Restate word for word all of the lines below, with each image left out.

* [Information provided]:
-------------------------

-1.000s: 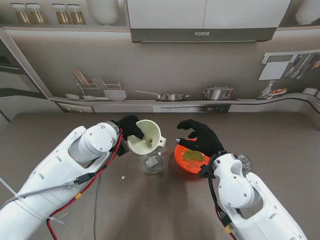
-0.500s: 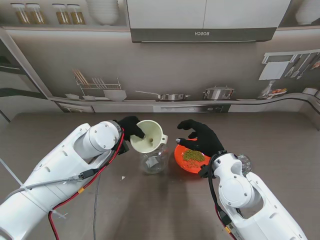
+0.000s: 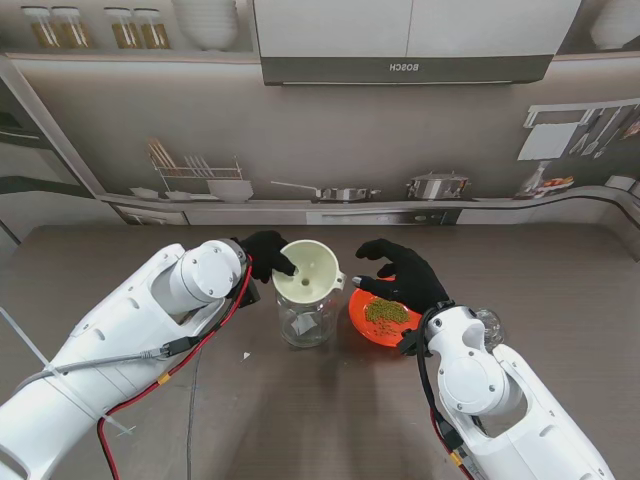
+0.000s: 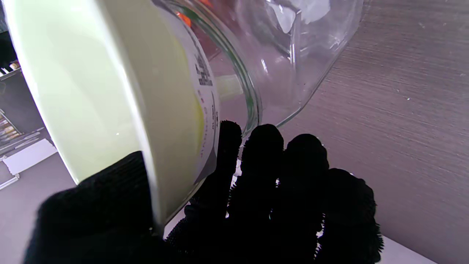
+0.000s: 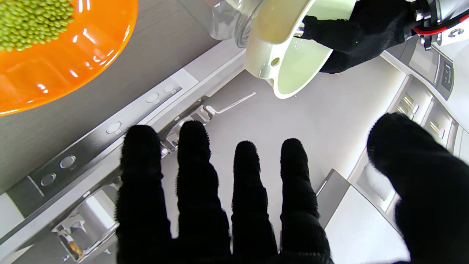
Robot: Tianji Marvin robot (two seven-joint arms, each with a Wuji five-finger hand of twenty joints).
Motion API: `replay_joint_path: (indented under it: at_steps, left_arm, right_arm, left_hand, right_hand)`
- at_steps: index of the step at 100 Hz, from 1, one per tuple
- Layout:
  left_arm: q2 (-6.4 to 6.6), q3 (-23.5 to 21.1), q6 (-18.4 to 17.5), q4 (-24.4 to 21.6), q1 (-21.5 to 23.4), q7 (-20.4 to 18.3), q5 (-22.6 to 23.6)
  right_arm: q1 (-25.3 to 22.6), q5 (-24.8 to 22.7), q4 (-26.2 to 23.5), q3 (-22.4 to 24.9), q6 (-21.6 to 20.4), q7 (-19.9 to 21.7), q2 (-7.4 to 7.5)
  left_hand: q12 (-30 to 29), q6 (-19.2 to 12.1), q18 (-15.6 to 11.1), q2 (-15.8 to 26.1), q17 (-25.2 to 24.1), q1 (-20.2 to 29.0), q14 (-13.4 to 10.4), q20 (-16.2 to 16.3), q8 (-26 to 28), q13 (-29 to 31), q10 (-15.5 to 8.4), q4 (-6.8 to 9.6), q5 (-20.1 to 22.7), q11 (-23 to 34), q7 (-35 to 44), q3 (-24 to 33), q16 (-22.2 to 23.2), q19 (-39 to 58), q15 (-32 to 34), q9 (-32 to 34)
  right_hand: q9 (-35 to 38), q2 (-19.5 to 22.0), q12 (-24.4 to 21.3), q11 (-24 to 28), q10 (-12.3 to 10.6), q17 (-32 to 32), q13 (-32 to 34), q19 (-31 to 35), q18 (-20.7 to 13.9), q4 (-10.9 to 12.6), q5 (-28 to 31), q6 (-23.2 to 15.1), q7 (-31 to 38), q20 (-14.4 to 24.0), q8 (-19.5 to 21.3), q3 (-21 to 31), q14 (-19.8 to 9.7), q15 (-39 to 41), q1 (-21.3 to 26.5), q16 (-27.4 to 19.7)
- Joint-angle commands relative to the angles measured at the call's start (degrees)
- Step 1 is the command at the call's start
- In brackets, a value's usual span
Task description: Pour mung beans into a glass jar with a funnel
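We hold the funnel [image 3: 306, 272] by its rim in our left robot hand [image 3: 266, 254], thumb inside the cone and fingers [image 4: 256, 161] outside, with its spout at the mouth of the glass jar [image 3: 306, 318], which stands on the table [image 3: 120, 260] in front of us. Our right robot hand [image 3: 400, 277] hovers released, fingers spread, over the orange bowl [image 3: 360, 322] of mung beans [image 3: 383, 312] just right of the jar.

The risks, as we judge them: the funnel looks tilted rather than seated, so letting go now could tip it off the rim, or nudge the light jar sideways. A pour from the wide, shallow bowl could also overshoot the cone and scatter beans over the table.

The stand view shows the layout: jar, funnel and bowl close together. Only the left wrist view shows the spout [image 4: 229, 86] already inside the jar's neck and the label on the cone's outer wall. Only the right wrist view shows our right fingers [image 5: 194, 172] touching nothing, with the bowl [image 5: 84, 47] apart from them.
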Motion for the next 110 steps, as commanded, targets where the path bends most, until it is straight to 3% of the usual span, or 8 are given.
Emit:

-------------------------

* [Task response]:
-1.000s: 
-0.500s: 
+0.000s: 
+0.000s: 
+0.000s: 
Robot: Tianji Marvin robot (two seven-joint arms, each with a Wuji five-finger hand of twenty joints).
Motion API: `replay_joint_path: (indented under it: at_steps, left_arm, right_arm, left_hand, right_hand)`
- at_steps: index of the step at 100 Hz, from 1, one per tuple
- Layout:
  left_arm: q2 (-6.4 to 6.6), q3 (-23.5 to 21.1), q6 (-18.4 to 17.5), q4 (-24.4 to 21.6), q1 (-21.5 to 23.4), q7 (-20.4 to 18.3), q5 (-22.6 to 23.6)
  right_arm: q1 (-25.3 to 22.6), q5 (-24.8 to 22.7), q4 (-26.2 to 23.5), q3 (-22.4 to 24.9), q6 (-21.6 to 20.4), q7 (-19.9 to 21.7), q2 (-7.4 to 7.5)
  left_hand: q12 (-30 to 29), q6 (-19.2 to 12.1), q18 (-15.6 to 11.1), q2 (-15.8 to 26.1), q17 (-25.2 to 24.1), q1 (-20.2 to 29.0), q14 (-13.4 to 10.4), q20 (-16.2 to 16.3), q8 (-26 to 28), q13 (-29 to 31), q10 (-15.5 to 8.4), q4 (-6.8 to 9.6), q5 (-20.1 to 22.7), q11 (-23 to 34), q7 (-35 to 44), q3 (-24 to 33), q16 (-22.2 to 23.2), q19 (-39 to 58), q15 (-32 to 34), q9 (-32 to 34)
  right_hand: q9 (-35 to 38), q2 (-19.5 to 22.0), q12 (-24.4 to 21.3), q11 (-24 to 28), q10 (-12.3 to 10.6), q17 (-32 to 32), q13 (-32 to 34), q19 (-31 to 35), q18 (-20.7 to 13.9), q4 (-10.9 to 12.6), q5 (-28 to 31), q6 (-23.2 to 15.1), q7 (-31 to 38), q20 (-14.4 to 24.0), q8 (-19.5 to 21.3), q3 (-21 to 31), q14 (-19.8 to 9.7), q15 (-39 to 41), q1 (-21.3 to 26.5), q16 (-27.4 to 19.7)
- Joint-angle commands relative to the angles measured at the call's start (degrees)
- Step 1 is the command at the call's start
- In brackets, a value's usual span
Task description: Pour mung beans into a glass jar with a funnel
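We hold the funnel [image 3: 306, 272] by its rim in our left robot hand [image 3: 266, 254], thumb inside the cone and fingers [image 4: 256, 161] outside, with its spout at the mouth of the glass jar [image 3: 306, 318], which stands on the table [image 3: 120, 260] in front of us. Our right robot hand [image 3: 400, 277] hovers released, fingers spread, over the orange bowl [image 3: 360, 322] of mung beans [image 3: 383, 312] just right of the jar.

The risks, as we judge them: the funnel looks tilted rather than seated, so letting go now could tip it off the rim, or nudge the light jar sideways. A pour from the wide, shallow bowl could also overshoot the cone and scatter beans over the table.

The stand view shows the layout: jar, funnel and bowl close together. Only the left wrist view shows the spout [image 4: 229, 86] already inside the jar's neck and the label on the cone's outer wall. Only the right wrist view shows our right fingers [image 5: 194, 172] touching nothing, with the bowl [image 5: 84, 47] apart from them.
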Motion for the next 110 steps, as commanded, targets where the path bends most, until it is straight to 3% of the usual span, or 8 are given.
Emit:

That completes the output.